Rousseff's predecessor, Luiz Inacio Lula da Silva, rose to power from the factory floor and took office amid great hope that his tenure would break the cycle of sleaze. Yet in 2005, his government was rocked by one of the biggest corruption schemes the country had seen: a vast network of monthly payouts through which Silva's Workers Party bought legislative support. He denied knowledge of wrongdoing, but his party was scarred.

This year, Rousseff, who had been Silva's chief of staff, brought to the presidency other veterans of Silva's administration, including his finance minister, Antonio Palocci.

Palocci had resigned in disgrace in 2006 after he was seen frequenting a house where politicians received bribes and held all-night sex parties. As president, Rousseff named him her chief of staff.

Despite that pick, Brazilians took note when Rousseff ousted Palocci and dozens of others accused of misconduct. Her approval rating soared to 71 percent in September, thanks largely to the perception that she was taking on entrenched corruption, according to the Ibope polling institute.

Rousseff's approach prompted an erosion in legislative support among allied parties, but Castello Branco said the push for clean government was under way.

"She awakened a sense among Brazilians that maybe the cleaning could happen not just in one room, but in the whole house," he said.

A wide range of groups joined in the movement, from the Federation of Industry of the State of Rio de Janeiro to the National Conference of Brazilian Bishops. A group of lawmakers dedicated to the cause in Congress dusted off 21 bills that target corruption, some having been stuck in the process for more than 15 years.

"It's our job to take the ball from these popular movements and kick it into the goal," said Rep. Francisco Praciano of Amazonas state, coordinator of the 50-member anti-corruption caucus. "For this to work, it needs to have several fronts."

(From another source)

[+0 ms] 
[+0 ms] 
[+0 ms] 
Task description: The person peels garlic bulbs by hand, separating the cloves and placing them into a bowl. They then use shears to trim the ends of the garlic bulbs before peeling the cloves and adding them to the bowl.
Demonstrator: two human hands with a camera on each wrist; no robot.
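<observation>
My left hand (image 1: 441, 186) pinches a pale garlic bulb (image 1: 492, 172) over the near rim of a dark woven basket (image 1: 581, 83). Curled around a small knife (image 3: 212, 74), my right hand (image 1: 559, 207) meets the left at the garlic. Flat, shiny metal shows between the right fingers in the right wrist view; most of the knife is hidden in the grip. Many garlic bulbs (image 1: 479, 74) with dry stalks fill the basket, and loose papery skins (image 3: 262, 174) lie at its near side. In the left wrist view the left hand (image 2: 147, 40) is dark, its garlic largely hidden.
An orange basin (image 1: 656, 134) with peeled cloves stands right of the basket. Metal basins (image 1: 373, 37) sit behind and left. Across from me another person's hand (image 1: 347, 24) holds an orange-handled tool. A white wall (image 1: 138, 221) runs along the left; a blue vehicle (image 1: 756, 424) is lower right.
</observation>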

Castello Branco said such actions should only be a start in changing Brazil for good: Society must remain engaged for the anti-corruption movement to produce real results.

"There is no police, no federal accounting investigation, that will fight corruption with the intensity that it deserves if the public is not behind them," he said. "We have to start thinking of the next steps. This can't be just words."